The god Ngai has a name from the Bantu language which translates as “the Apportioner”.  Their myths tell them that part of creation was the dispersal or apportioning of Ngai’s gifts to all the different nations on earth.  The Kikuyu people received the skill and implements needed for successful agriculture and they are a farming community.  There are today approximately six million Kikuyu in Kenya which makes them the largest ethnic group in the country.  They call themselves Agikuyu, a variation of the native pronunciation “Gikuyu”.  Gikuyu translates as sycamore tree and “agikuyu” means children of the huge sycamore.

The Kikuyu have adapted throughout time.  In the 1800’s their music became influenced by European composers.  More recently cinema and food production have gained prominence in this culture.  The Kikuyu believed that Ngai equally distributed gifts of life to all people.  These gifts were equal yet different.  Many might see a tribe living on a mountainside and think “What could they know?”  To me, this culture has had things and life figured out lone before most of us did or do.  They continue to believe in their myths while moving forward to the future.  Whether you are on a mountain slope or living in the middle of a bustling city, it is not a bad way to life.

#153 – True Riches

While early missionaries to the African continent seemed to catalogue hundreds of “heathen gods”, the cultures of Africa have been mostly monotheistic.  What they also have, though, is a deep reverence for and belief in ancestral spirits.   African mythology is reflected not only in the masks of various cultures but in other artwork and their music.  The masks often reflected supposed faces of various spirits.  Even the fabrics were dyed to reflect mythologies and beliefs.

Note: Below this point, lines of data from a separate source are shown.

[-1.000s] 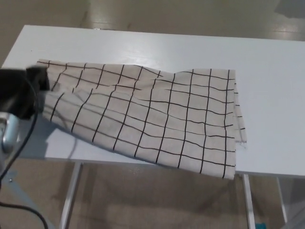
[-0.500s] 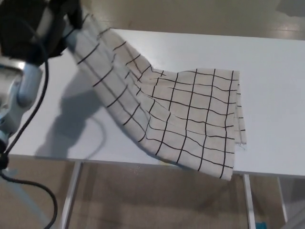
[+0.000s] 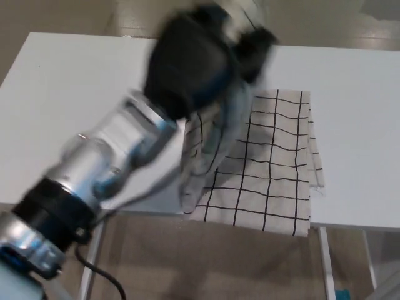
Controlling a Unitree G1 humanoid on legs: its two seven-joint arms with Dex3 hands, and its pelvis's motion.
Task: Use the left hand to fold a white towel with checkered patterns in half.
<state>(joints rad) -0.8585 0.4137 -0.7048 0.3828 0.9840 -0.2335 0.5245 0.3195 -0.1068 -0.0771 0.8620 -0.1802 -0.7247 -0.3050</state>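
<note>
The white towel with black checks (image 3: 269, 169) lies on the right half of the white table (image 3: 75, 94), its near edge hanging over the table's front. My left hand (image 3: 200, 56), blurred by motion, is shut on the towel's left end and holds it lifted above the table's middle. The raised cloth droops from the hand down to the flat part. My silver left forearm (image 3: 106, 162) crosses the picture from the lower left and hides part of the towel. My right hand does not show.
The table's front edge runs across the lower picture, with metal legs (image 3: 94, 256) and beige floor (image 3: 206, 262) below. A bare stretch of tabletop (image 3: 356, 125) lies right of the towel.
My left hand has swept from the table's left side up and rightward to above the middle, carrying the towel's left end with it. The towel's right part has stayed flat.
</note>
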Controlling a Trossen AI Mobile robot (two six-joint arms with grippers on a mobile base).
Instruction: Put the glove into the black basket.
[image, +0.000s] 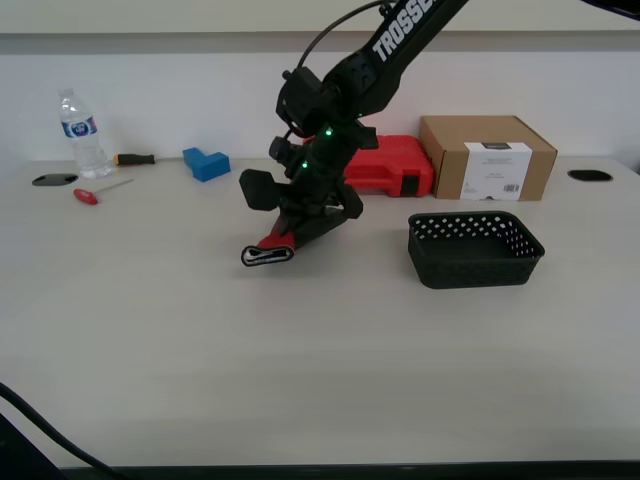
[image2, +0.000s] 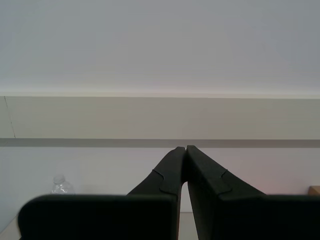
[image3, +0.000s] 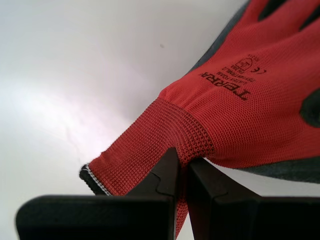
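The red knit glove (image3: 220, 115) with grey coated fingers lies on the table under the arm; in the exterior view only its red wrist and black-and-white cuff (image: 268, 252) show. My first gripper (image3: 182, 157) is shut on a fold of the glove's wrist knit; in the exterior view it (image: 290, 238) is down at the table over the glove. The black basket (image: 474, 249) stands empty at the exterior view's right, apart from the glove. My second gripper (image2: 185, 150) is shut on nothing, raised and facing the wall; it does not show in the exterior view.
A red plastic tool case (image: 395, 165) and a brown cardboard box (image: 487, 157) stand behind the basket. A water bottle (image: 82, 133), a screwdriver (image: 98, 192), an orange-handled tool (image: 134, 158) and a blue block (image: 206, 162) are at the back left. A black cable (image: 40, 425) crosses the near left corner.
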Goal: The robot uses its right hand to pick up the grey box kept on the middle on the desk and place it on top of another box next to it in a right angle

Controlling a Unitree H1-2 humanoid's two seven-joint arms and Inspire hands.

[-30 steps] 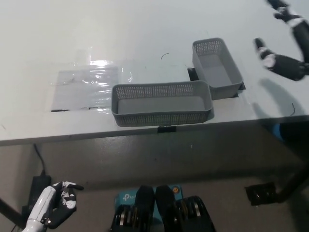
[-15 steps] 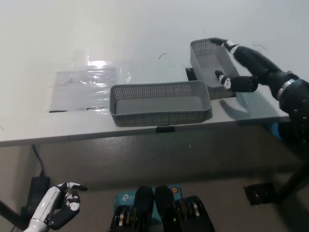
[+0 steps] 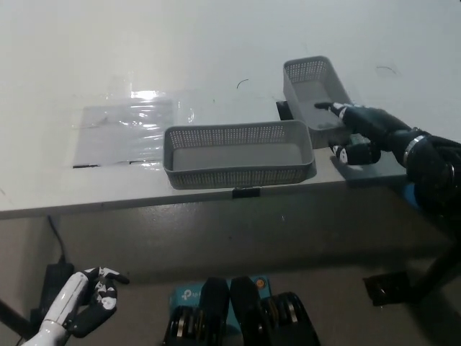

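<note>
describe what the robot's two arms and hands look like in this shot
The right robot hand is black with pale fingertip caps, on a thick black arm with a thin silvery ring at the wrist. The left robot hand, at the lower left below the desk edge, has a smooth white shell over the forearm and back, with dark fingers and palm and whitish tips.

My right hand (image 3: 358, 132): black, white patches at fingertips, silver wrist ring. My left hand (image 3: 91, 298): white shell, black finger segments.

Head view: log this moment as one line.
right hand: at far basket near end, grasp unclear | left hand: resting low | near basket: untouched
</note>
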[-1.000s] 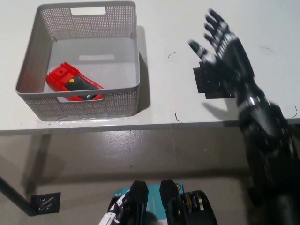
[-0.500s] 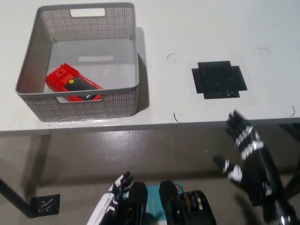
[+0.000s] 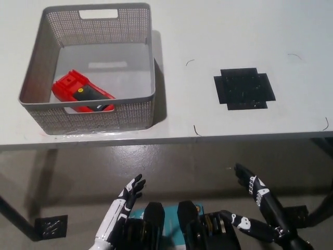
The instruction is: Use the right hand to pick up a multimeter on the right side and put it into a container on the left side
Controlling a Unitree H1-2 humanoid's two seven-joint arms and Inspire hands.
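basket [image 3: 136, 117]: tall mesh walls, so top's the only way in
counter [image 3: 223, 31]: right half wide open, black mat [image 3: 243, 88] looks flat, I think

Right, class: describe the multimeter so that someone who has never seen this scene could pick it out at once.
Start at the white table and find the grey mesh basket on its left part. Look inside, at the front left of the basket's floor: the multimeter lies there flat and askew. It is the only thing in the basket, bright red with a black face, unlike the flat black patch on the table's right.
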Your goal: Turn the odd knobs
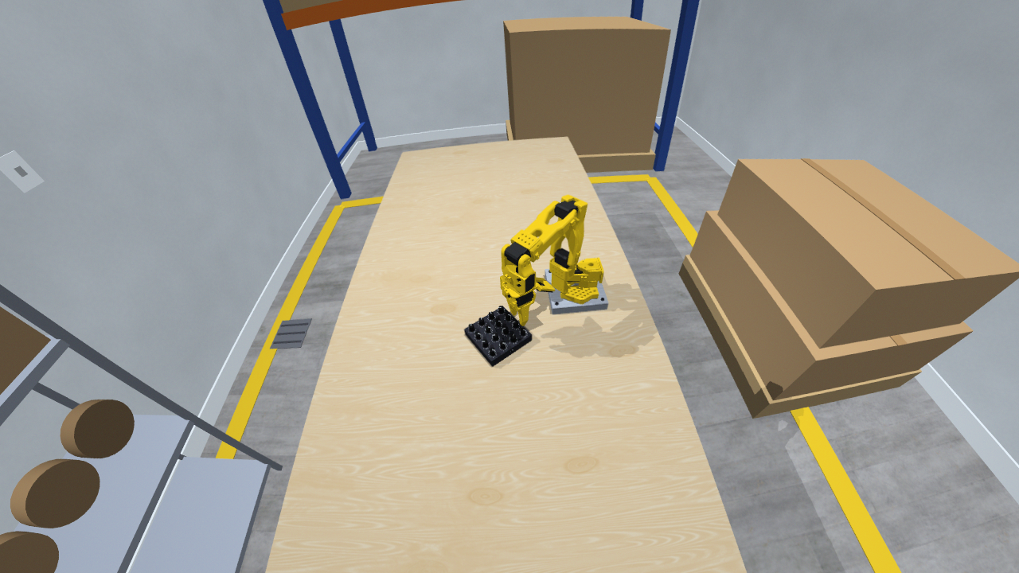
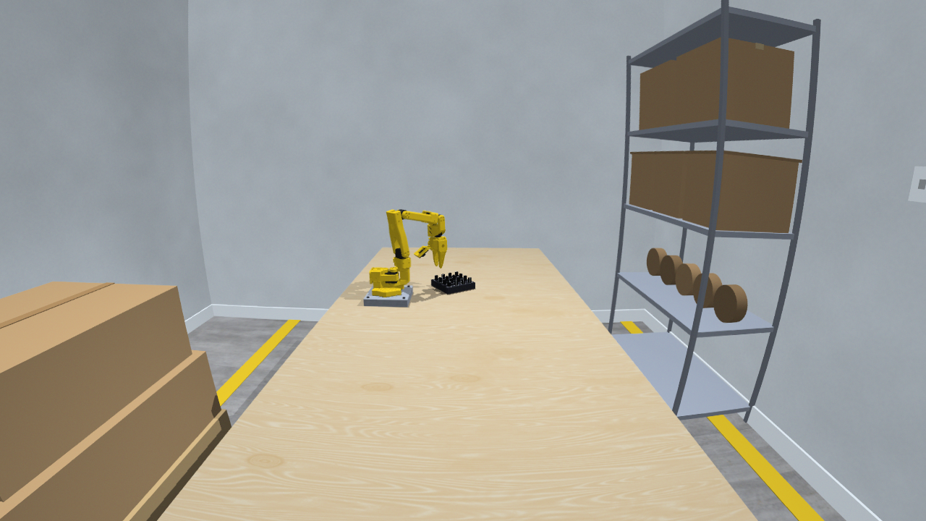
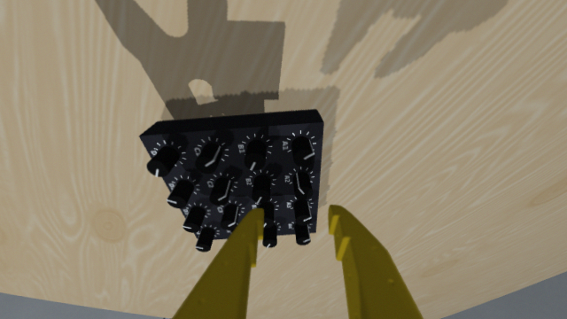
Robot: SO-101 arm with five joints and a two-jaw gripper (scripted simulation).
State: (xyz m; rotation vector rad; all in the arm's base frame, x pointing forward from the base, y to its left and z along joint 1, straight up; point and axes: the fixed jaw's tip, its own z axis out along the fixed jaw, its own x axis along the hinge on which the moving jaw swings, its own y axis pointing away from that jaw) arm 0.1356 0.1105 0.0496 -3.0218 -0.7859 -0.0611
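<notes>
The black knob box (image 1: pixel 510 349) (image 2: pixel 459 289) (image 3: pixel 239 121) lies on the table in front of the arm. In the wrist view row A is at the right and row D at the left. Knob A2 (image 3: pixel 302 183) points at a different mark from A1 (image 3: pixel 302 148), A3 and A4, which look alike. The visible B knobs look alike, as do C1, C2 and C3; C4 is hidden by the left finger. Knob D1 (image 3: pixel 163 160) points differently from D2 (image 3: pixel 181 193), D3 and D4. My gripper (image 1: pixel 523 321) (image 2: pixel 440 266) (image 3: pixel 298 209) is partly open and empty, above the box.
The arm's grey base plate (image 1: pixel 578 307) (image 2: pixel 387 302) stands beside the box on the wooden table (image 1: pixel 498 427) (image 2: pixel 453 421). Cardboard boxes (image 1: pixel 890 235) (image 2: pixel 97 349) and a metal shelf (image 2: pixel 686 375) stand off the table.
</notes>
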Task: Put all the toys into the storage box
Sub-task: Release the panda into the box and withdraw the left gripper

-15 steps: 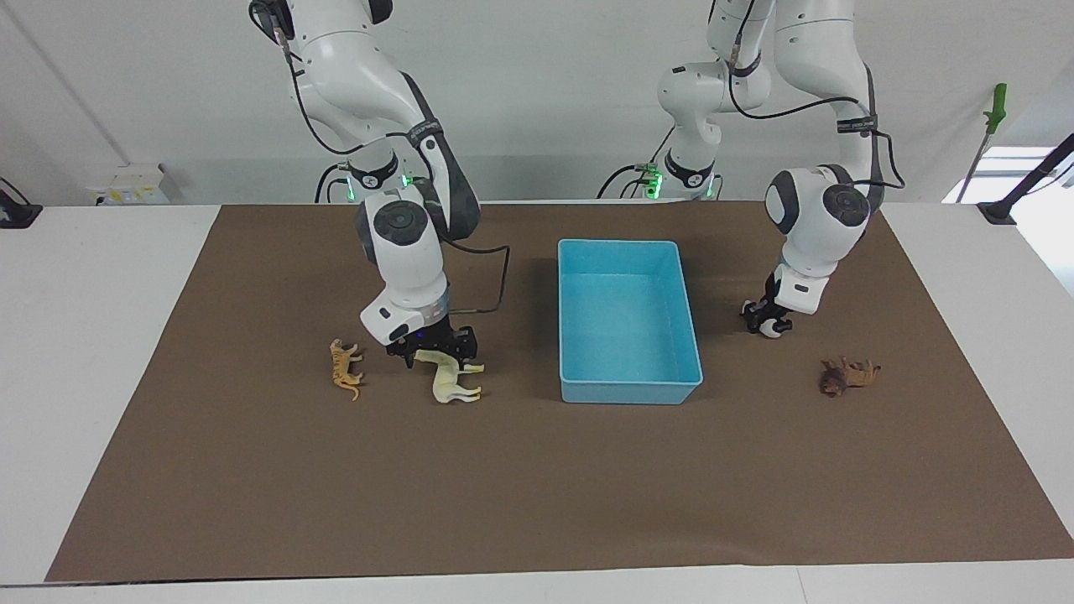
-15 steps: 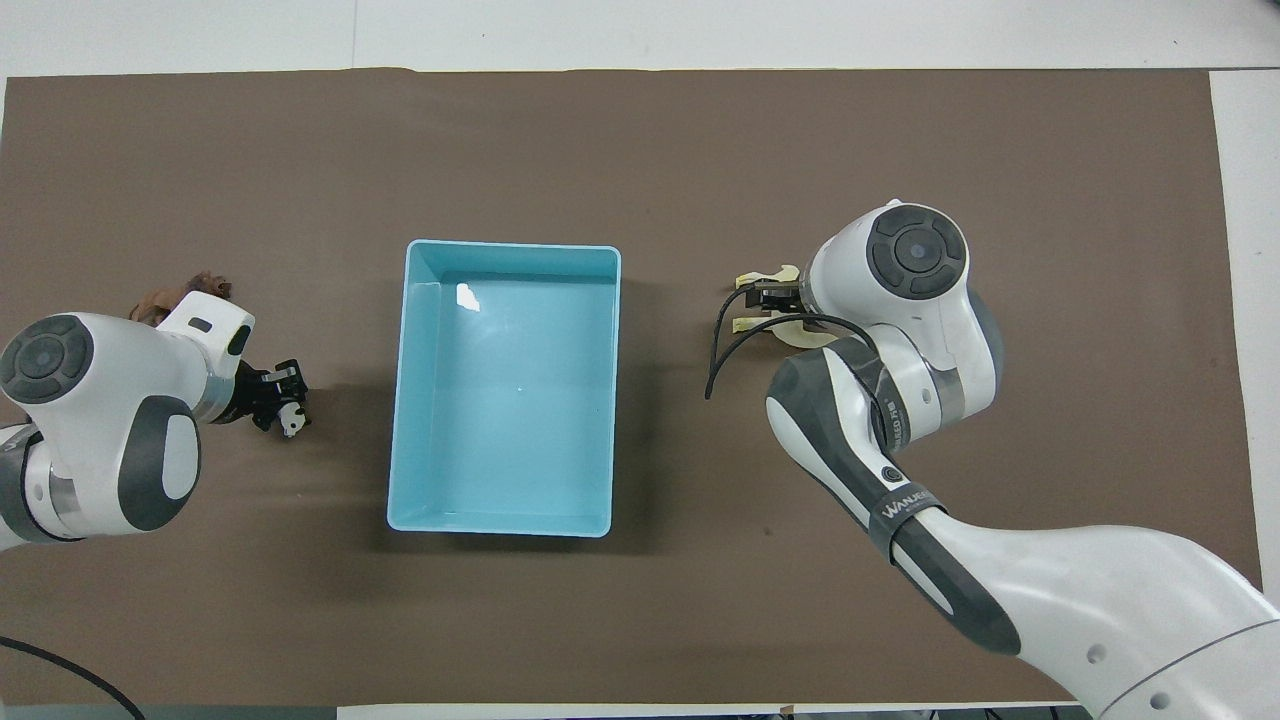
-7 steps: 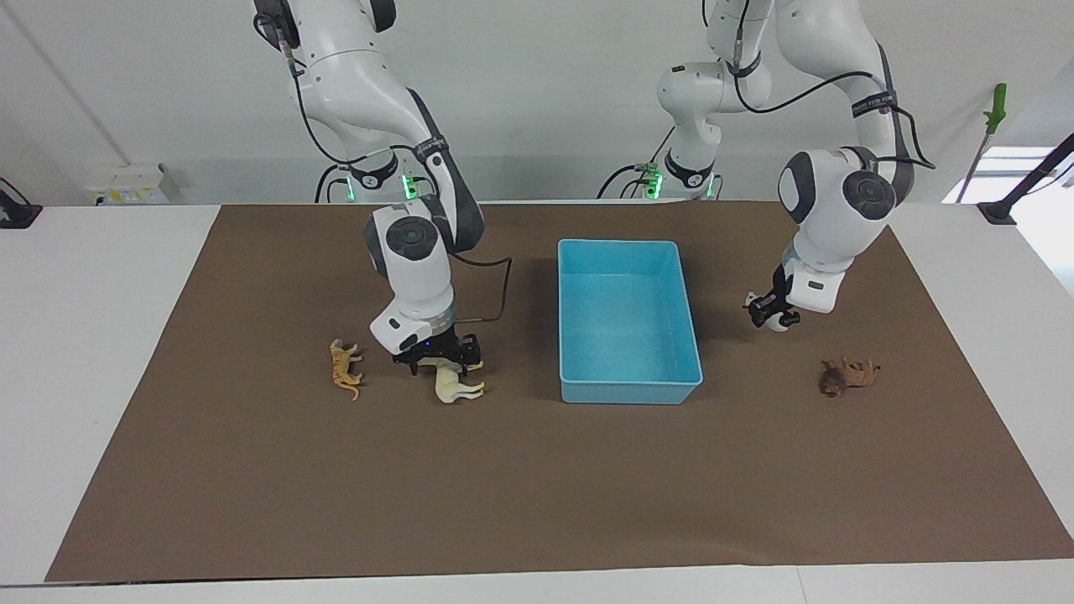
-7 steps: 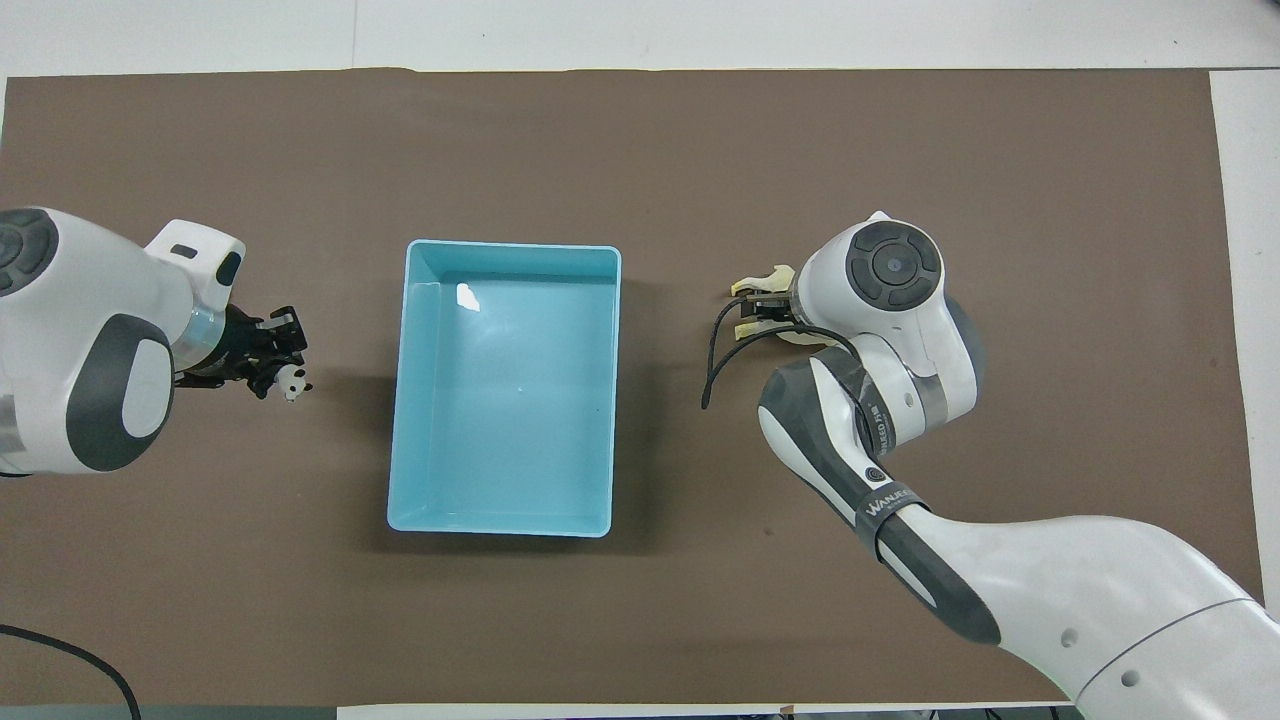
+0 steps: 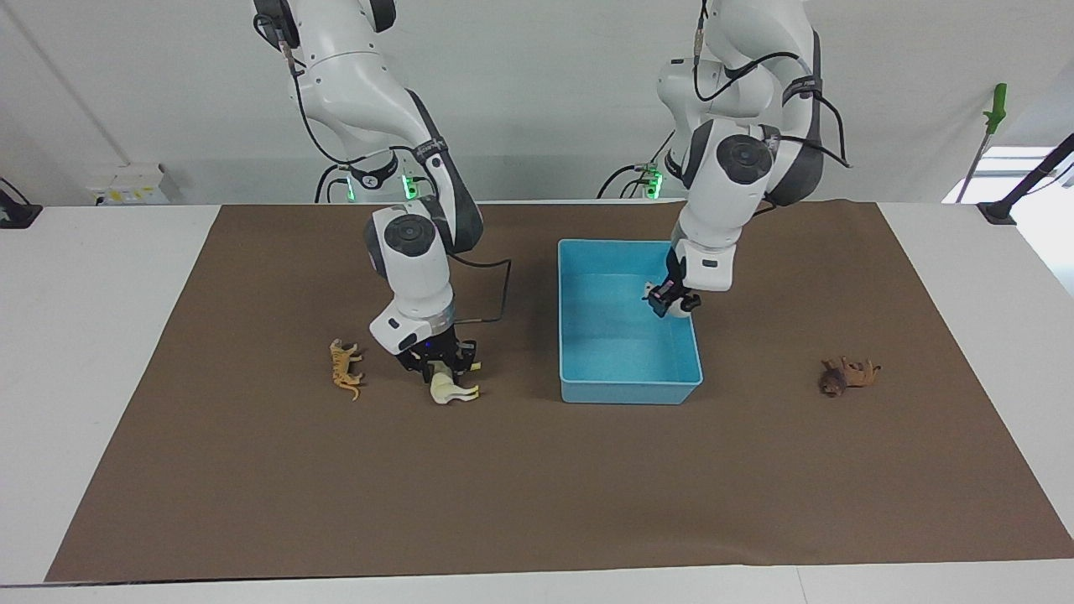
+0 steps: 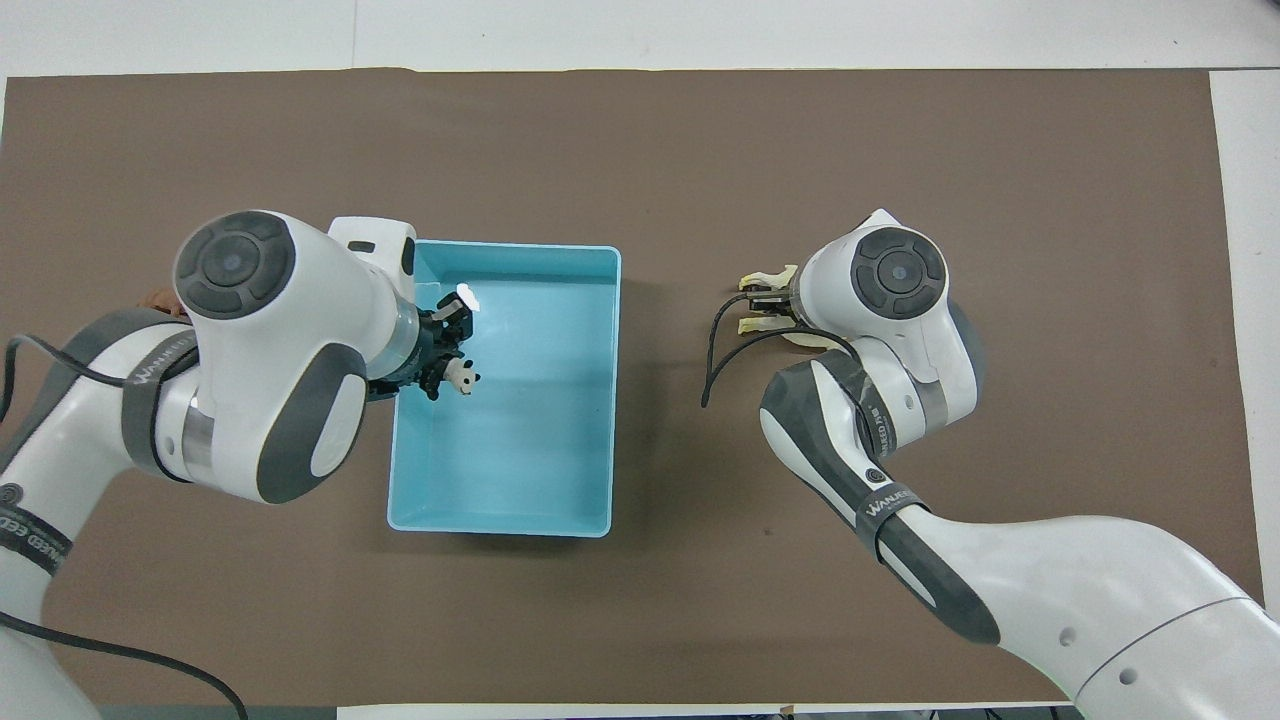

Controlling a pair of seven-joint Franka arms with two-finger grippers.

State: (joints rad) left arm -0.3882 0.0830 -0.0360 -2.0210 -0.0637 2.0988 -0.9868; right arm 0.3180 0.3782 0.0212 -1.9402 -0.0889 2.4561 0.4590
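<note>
Two white arms [image 5: 352, 75] with round dark grey caps [image 6: 898, 270] at the joints. Thin black cables [image 5: 495, 289] hang off them. Small green lights [image 5: 406, 180] glow near the bases.

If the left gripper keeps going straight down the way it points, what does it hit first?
Most likely the floor of the storage box. The left gripper, shut on the panda, points down over the box interior, which looks bare beneath it. Its height above the floor is hard to judge.
</note>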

What is especially nice is that many of these myths have survived and are given life today.  They are reflected in the smiles of Africa’s children and tribal hospitality.   All too often we overlook the joy in religion and spirituality.  The true riches of the world’s mythologies are in the joyous living they encourage.

It may seem that as a native of Louisiana, adopted as an infant, who grew up to become an internationally acclaimed make-up artist Kevyn Aucoin would have nothing in common with African mythology.  However, Aucoin’s philosophy of life really illustrates a recurring theme found in African mythology.  “Today I choose life.  Every morning when I wake up I can choose joy, happiness, negativity, pain…To feel the freedom that comes from being able to continue to make mistakes and choices – today I choose to feel life, not to deny my humanity but embrace it.”

Each sunrise brings each of us a new day, a new chance to embrace life and live.  Whether a farmer on the slope of a mountain in Kenya or a worker on a tomb in the Sahara, African myths not only tell the story of the cradle of civilization, they tell of the riches of life.